__Problem__: Lines containing the word "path" are the ones to copy from the records below.

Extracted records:
********

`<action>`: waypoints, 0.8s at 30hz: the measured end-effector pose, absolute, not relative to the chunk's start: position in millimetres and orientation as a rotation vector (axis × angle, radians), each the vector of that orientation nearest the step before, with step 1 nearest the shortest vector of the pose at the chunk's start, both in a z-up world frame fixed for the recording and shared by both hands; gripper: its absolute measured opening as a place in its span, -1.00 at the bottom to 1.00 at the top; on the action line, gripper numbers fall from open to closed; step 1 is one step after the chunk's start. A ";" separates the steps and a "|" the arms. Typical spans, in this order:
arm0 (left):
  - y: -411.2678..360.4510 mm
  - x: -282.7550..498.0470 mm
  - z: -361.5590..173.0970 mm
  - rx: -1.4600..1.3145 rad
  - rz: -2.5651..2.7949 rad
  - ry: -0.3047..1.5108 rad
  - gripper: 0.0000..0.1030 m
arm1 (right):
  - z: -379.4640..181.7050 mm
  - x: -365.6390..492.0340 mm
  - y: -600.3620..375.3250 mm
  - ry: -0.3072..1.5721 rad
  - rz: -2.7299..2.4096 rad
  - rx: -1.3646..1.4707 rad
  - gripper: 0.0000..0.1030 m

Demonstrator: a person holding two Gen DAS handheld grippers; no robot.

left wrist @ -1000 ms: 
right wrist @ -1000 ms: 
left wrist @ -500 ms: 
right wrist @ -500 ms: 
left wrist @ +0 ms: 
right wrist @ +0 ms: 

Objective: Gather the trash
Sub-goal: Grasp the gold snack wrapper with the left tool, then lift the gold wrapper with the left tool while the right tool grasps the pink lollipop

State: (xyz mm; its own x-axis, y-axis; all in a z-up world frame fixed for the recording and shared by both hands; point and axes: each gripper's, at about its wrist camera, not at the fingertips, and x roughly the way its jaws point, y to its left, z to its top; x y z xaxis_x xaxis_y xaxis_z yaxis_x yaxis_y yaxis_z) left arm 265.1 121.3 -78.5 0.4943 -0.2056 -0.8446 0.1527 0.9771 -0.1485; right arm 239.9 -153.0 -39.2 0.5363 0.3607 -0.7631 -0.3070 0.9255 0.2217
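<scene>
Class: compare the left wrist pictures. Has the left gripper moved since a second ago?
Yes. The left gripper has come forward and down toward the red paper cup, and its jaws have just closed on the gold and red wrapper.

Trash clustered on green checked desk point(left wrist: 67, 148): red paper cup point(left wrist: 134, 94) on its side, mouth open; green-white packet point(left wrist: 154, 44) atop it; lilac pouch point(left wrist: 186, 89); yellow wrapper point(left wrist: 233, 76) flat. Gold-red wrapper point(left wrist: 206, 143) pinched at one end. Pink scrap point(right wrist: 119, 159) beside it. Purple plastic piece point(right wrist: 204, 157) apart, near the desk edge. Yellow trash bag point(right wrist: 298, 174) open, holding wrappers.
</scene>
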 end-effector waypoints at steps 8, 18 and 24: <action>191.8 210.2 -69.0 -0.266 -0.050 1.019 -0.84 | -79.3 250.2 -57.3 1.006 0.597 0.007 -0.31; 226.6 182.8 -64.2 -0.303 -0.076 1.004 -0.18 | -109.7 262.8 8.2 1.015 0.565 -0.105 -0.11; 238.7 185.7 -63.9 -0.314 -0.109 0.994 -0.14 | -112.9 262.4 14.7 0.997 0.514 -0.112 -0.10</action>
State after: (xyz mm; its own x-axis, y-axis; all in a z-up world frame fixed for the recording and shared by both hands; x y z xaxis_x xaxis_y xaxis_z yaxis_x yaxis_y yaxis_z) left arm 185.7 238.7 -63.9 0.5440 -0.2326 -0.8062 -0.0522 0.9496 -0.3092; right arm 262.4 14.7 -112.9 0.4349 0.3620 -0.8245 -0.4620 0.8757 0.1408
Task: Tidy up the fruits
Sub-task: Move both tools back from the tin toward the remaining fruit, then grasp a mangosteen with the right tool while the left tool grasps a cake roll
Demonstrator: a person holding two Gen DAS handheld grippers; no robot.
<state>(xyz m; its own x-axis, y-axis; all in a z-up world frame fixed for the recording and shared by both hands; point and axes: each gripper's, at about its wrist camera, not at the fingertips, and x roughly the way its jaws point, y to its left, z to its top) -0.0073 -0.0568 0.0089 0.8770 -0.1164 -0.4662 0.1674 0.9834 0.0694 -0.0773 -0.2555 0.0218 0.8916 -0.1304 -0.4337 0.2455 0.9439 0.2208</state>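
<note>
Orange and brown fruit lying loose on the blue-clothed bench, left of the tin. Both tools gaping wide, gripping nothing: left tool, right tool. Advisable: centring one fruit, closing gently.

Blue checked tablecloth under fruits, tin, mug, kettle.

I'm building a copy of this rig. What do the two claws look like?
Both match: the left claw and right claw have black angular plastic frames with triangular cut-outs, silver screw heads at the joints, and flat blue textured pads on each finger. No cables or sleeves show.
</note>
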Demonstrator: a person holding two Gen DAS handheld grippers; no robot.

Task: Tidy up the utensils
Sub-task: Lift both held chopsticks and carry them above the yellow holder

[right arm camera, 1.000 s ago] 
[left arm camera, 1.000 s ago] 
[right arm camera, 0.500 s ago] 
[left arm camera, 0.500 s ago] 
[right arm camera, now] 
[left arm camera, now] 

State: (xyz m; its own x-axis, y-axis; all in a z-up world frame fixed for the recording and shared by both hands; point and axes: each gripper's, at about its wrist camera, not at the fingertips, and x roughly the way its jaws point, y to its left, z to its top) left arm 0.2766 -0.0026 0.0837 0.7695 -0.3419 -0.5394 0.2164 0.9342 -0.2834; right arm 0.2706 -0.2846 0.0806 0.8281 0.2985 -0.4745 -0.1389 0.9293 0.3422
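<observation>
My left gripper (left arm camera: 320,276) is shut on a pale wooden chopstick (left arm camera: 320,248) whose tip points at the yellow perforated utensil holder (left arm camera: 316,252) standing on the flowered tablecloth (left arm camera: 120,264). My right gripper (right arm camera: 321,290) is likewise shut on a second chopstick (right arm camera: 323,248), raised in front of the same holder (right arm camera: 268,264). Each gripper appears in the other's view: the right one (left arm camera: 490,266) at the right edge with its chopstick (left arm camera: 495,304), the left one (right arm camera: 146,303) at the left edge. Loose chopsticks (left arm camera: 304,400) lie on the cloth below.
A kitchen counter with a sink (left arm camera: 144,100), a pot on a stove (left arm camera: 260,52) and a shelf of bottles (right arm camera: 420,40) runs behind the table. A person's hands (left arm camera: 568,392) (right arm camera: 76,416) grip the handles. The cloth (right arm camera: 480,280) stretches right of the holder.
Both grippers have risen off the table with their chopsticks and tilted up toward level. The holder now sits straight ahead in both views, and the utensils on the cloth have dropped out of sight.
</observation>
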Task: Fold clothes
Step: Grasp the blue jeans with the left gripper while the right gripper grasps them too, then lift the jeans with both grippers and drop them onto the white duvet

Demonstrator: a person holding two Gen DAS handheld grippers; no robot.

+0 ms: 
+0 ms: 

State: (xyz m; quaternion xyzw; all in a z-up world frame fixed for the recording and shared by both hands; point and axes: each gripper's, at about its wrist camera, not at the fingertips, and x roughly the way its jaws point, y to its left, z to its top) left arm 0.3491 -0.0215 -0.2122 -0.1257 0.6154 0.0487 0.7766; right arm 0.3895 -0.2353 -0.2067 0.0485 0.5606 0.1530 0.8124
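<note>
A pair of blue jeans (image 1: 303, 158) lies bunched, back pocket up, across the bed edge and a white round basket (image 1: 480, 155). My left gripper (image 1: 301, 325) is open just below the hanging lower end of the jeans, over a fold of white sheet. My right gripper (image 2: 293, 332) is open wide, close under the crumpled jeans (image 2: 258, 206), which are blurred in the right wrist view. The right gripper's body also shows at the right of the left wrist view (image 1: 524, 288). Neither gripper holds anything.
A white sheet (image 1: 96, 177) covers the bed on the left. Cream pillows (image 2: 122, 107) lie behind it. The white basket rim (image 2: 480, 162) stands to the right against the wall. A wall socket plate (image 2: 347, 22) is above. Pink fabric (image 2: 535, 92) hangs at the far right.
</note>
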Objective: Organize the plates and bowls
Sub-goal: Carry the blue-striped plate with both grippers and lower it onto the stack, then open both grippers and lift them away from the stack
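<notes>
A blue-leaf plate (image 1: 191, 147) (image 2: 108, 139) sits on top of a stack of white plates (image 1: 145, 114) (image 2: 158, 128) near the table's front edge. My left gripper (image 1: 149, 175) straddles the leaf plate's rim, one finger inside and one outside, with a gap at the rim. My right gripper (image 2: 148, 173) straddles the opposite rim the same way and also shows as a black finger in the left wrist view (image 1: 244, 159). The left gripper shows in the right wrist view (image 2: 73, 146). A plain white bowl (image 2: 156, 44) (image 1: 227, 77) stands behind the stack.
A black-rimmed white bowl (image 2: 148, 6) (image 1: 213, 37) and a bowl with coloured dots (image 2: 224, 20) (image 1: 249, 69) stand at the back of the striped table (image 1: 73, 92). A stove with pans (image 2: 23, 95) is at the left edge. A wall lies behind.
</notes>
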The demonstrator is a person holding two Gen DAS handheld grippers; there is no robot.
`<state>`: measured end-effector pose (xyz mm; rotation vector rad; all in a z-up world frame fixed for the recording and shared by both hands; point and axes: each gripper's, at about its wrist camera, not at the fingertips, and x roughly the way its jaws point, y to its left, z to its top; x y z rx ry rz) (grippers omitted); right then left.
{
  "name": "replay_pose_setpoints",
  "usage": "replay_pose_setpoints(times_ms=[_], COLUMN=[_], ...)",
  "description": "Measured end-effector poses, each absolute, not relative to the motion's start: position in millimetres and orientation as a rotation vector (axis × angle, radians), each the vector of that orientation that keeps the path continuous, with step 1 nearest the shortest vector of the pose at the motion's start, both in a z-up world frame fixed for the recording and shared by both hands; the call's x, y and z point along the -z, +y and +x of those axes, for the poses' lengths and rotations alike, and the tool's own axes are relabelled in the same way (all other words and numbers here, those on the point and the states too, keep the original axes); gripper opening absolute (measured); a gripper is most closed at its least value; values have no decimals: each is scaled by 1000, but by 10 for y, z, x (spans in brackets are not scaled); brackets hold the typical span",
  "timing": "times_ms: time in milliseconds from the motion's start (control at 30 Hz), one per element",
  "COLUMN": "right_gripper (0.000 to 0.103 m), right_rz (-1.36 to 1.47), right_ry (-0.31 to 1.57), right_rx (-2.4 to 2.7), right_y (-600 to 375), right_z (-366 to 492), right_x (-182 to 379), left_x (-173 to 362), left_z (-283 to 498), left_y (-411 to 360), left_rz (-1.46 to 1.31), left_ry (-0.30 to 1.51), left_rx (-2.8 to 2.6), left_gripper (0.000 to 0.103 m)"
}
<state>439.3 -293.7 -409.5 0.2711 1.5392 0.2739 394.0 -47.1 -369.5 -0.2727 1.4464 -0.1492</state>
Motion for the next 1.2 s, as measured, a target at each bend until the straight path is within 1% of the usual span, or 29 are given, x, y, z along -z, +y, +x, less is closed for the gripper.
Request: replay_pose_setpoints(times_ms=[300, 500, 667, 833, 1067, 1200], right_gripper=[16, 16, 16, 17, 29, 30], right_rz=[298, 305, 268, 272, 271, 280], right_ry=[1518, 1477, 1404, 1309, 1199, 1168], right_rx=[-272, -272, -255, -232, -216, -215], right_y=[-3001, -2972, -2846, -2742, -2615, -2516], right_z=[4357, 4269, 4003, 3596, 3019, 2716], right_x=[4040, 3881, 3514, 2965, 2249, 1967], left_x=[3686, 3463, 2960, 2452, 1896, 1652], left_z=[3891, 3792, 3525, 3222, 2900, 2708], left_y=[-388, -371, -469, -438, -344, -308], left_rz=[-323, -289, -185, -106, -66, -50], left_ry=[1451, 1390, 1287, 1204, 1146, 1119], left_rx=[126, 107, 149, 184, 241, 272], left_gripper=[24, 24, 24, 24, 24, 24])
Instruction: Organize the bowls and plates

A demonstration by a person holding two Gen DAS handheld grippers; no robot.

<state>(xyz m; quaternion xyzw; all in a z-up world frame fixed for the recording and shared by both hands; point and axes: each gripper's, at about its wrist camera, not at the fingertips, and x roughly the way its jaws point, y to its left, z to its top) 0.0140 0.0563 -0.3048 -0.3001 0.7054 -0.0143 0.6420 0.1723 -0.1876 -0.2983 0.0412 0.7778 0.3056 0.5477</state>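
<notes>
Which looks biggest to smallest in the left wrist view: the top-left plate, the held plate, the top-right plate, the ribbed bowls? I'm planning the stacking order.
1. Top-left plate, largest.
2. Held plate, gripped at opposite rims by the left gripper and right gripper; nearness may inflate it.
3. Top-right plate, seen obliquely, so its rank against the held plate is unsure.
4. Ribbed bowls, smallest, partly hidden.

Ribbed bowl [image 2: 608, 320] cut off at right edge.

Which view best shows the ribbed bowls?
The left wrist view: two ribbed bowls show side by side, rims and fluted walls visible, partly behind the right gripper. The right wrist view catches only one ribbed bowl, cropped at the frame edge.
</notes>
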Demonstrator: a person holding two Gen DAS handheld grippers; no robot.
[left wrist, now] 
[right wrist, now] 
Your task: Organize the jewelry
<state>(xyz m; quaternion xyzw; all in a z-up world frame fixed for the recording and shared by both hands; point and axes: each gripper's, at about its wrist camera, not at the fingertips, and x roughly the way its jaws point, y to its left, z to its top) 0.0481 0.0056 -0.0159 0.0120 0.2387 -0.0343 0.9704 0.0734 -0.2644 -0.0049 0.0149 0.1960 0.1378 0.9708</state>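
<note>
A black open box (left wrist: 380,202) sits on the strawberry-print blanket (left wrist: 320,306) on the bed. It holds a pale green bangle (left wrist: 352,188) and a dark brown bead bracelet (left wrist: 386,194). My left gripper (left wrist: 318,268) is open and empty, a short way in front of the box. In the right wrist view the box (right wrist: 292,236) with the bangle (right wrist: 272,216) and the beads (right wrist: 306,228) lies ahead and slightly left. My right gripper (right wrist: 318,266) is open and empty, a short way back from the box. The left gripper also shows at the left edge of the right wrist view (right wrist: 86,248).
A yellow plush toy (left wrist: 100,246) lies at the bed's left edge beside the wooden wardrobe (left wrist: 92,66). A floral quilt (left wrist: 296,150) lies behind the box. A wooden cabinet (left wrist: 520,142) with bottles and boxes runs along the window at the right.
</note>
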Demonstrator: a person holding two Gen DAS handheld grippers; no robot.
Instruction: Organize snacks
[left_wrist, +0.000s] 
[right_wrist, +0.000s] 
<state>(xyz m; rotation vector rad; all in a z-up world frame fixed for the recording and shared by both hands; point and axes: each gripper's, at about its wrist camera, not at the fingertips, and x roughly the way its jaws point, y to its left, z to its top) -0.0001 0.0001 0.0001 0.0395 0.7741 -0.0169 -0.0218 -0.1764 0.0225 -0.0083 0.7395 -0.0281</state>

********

__Answer below__:
  "description": "Measured end-effector poses, each absolute, not relative to the motion's start: position in millimetres and orientation as a rotation vector (axis × angle, radians), each the vector of that orientation that keeps the path continuous, with step 1 nearest the shortest vector of the pose at the motion's start, both in a z-up world frame fixed for the recording and shared by both hands; the call's x, y and z point along the -z, +y and +x of those axes, for the poses' lengths and rotations alike, and the tool's own axes are relabelled in the same way (all other words and numbers here, those on the point and the states too, keep the original axes); gripper opening absolute (measured); a gripper is most closed at its least value; values have no decimals: each is scaled by 1000, but by 10 for y, z, x (spans in brackets are not scaled); brackets hold the typical span",
Motion for the next 1.2 s, as measured, a target at each bend until the straight path is within 1% of the usual span, or 29 are given, x, y, z along -z, +y, +x, less is closed for the gripper.

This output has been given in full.